*Task brief*
Reproduce the entries from their first line up to and including the line with "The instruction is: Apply". Leave out everything after it.

*Data to process*
==*==
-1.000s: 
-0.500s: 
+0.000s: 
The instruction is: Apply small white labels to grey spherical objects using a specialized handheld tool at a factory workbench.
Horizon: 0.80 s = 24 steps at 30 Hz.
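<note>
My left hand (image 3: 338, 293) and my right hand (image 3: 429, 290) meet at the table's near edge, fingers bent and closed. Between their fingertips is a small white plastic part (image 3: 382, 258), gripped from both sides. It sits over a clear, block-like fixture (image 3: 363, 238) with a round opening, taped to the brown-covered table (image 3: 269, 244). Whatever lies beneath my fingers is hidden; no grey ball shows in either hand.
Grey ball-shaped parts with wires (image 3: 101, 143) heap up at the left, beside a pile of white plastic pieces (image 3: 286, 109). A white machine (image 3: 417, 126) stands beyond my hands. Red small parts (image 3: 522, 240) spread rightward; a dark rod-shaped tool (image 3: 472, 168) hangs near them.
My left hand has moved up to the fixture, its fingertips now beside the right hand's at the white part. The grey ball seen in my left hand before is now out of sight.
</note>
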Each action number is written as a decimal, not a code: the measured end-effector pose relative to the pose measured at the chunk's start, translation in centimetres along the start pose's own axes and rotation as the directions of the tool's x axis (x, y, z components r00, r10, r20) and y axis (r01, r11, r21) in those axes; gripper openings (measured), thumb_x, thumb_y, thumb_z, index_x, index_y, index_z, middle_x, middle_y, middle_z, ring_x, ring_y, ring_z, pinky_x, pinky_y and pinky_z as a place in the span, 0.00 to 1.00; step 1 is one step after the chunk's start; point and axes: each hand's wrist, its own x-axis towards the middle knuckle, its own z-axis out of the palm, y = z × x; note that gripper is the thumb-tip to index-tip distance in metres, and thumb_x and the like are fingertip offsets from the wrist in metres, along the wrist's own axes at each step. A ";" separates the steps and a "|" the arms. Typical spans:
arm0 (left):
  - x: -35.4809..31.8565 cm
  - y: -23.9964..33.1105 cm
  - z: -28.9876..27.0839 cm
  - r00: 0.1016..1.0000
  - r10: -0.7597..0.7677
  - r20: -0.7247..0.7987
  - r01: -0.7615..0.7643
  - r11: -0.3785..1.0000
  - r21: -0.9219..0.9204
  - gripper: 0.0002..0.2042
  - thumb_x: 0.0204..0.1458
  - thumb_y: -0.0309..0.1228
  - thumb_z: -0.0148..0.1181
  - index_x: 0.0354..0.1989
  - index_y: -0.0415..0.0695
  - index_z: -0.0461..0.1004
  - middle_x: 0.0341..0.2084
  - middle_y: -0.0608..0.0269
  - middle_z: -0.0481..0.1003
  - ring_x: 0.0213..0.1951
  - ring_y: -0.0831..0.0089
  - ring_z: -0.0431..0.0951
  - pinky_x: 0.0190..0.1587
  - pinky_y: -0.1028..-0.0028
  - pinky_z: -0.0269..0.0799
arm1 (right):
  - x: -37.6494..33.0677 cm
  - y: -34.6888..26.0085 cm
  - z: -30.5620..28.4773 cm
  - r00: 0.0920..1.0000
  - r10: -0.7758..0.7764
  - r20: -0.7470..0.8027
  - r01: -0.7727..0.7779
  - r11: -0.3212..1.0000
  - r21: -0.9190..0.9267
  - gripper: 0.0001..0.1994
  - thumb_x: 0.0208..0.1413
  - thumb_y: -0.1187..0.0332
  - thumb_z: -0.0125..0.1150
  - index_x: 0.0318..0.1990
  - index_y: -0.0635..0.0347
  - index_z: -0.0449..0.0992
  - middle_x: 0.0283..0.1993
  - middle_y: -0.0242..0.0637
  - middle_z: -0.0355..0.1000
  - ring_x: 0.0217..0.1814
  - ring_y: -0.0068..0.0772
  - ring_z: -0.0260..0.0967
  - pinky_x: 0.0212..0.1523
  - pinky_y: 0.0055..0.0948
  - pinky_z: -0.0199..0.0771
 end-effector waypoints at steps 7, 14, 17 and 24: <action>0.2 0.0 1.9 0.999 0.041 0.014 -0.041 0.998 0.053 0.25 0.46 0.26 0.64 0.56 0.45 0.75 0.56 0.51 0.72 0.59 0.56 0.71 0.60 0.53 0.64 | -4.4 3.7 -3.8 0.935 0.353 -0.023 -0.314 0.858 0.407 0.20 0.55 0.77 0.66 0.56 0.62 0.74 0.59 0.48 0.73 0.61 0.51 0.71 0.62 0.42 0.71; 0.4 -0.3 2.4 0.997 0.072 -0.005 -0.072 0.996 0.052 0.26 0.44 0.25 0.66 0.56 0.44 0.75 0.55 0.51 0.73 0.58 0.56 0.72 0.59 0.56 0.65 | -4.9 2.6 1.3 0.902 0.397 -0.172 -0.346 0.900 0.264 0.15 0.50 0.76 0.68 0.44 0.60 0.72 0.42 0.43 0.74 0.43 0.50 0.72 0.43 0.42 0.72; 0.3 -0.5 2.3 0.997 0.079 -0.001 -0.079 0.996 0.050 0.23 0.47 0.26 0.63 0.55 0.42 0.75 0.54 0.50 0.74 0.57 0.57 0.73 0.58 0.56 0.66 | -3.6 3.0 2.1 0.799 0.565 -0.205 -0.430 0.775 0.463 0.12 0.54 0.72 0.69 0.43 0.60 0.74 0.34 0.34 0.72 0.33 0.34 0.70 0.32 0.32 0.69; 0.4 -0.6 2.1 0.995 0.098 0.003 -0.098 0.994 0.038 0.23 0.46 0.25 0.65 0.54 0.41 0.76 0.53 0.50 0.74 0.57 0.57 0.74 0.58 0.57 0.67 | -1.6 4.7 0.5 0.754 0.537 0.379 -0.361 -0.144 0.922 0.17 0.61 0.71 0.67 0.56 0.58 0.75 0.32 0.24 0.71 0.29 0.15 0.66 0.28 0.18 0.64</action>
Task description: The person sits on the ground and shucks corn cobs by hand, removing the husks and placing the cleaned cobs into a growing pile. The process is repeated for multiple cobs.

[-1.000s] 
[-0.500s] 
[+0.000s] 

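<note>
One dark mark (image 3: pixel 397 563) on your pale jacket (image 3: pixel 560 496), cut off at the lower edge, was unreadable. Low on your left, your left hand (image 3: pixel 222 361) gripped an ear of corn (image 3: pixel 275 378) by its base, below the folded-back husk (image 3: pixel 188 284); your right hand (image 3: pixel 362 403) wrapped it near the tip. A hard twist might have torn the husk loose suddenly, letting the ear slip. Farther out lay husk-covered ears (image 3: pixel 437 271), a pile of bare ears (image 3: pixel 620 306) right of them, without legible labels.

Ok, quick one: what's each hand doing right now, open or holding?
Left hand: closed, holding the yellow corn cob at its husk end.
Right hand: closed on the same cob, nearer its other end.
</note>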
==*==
*Problem solution*
-1.000s: 
-0.500s: 
+0.000s: 
The instruction is: Apply small white labels to grey spherical objects using a specialized handheld tool at a factory workbench.

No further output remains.